-- Available data follows --

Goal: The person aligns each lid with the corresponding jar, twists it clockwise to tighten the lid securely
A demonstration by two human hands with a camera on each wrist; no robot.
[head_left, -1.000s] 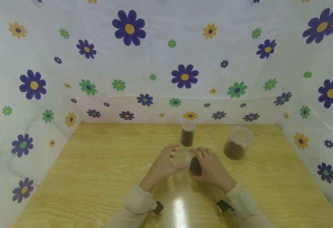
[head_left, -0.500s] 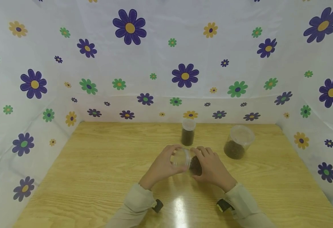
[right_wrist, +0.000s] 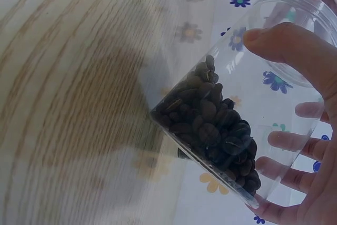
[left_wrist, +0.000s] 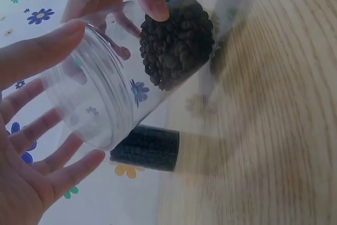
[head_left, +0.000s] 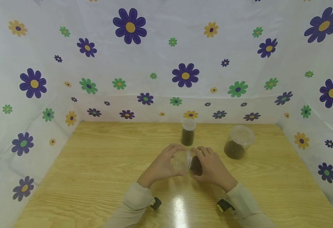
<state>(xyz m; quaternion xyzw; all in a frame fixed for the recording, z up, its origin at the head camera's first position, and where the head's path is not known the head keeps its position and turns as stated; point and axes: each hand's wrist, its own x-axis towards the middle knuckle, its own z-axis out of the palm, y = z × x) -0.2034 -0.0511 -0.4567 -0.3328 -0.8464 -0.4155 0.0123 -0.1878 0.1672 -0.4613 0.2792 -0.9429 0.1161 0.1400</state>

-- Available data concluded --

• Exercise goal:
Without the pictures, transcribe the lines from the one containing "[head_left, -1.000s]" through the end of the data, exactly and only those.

• Exercise output:
[head_left, -1.000s] 
[head_left, -0.500s] 
[right_wrist, +0.000s] 
[left_wrist, +0.000s] 
[head_left, +0.000s] 
<state>(xyz m; quaternion xyzw; all in a frame fixed for the recording, z up, its origin at the head camera's first position, and where the head's path is not known the head keeps its position and turns as stated; point and axes: each hand's wrist, its own x-axis towards the middle knuckle, its own z-axis out of the palm, y = z × x) -0.2034 -0.0511 -0.4567 -0.3328 -0.8464 -0.4155 0.0123 -0.1878 0.1672 -0.4613 0.2792 -0.9429 0.1161 0.1400</state>

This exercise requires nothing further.